I found this from an old journal and I marvel at the uncertainty of a mama with two babies at home - only 5 and 2.5 at that point - little moments of doubt that still exist as the girls are 13 and almost 11 but I see how much more confidence I have in myself now. And them.
May 3, 2017
I am sitting here in the moments before takeoff when there is nothing to do but think. I cherish these minutes even as I'm quickly bored by them.
The plane makes the turn into our runway and starts to pick up speed. That welcome acceleration after a tepid march to the runway.
My thoughts drift. To my girls first. Always. They'll still be tucked in bed ( likely our bed by now) cheeks flushed with the slumber of babes, tiny hands clenched in some dream.

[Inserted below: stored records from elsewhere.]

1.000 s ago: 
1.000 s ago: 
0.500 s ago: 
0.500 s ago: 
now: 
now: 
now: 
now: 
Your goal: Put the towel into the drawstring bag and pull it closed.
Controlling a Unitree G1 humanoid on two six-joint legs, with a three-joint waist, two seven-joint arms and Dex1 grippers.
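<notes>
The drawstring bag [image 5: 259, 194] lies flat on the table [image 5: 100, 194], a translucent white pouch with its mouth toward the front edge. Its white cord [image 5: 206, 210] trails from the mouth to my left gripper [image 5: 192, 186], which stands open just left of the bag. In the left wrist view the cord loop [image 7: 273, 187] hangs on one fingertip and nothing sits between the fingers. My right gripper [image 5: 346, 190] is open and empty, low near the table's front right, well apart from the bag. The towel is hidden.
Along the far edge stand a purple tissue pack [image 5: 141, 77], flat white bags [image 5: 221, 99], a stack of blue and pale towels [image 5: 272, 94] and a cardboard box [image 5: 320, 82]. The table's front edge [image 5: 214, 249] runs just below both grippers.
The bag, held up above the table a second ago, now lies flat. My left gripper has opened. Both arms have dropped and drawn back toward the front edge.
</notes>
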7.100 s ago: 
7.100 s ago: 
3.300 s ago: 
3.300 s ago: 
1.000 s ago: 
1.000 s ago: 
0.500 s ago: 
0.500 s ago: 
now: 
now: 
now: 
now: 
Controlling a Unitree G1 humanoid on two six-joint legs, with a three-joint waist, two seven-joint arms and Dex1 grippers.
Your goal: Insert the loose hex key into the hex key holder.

I'm often asked how I balance both halves of my life and while everyone knows I hate that question. I always respond that it's not the tactical day to day that's the worst. Because I'll be the first to tell your our incredible nanny does most of the heavy lifting there.
It's the philosophical. It's the self doubt of wondering if I'm doing right by them. Sure I'm a great role model but am I a great mama?
It's impossible (and impractical) to ignore the realities of my absence. I know my girls are growing up with a reality that doesn't have a mother home for significant parts of the week. And while there are positive role modeling effects I worry more that I'm not the one that my 5 year old runs to with stories about school. Or that my 2 year old associates words like "O-feece" and "mama way" (mama away) as much as anything else.
The plane climbs higher now. The break through the clouds. The sky is piercing blue and the clouds a comforting if deceptive blanket.
There are no answers. Just the questions.
The seatbelt light dings off.
The indulgence is over. Time to get back to work.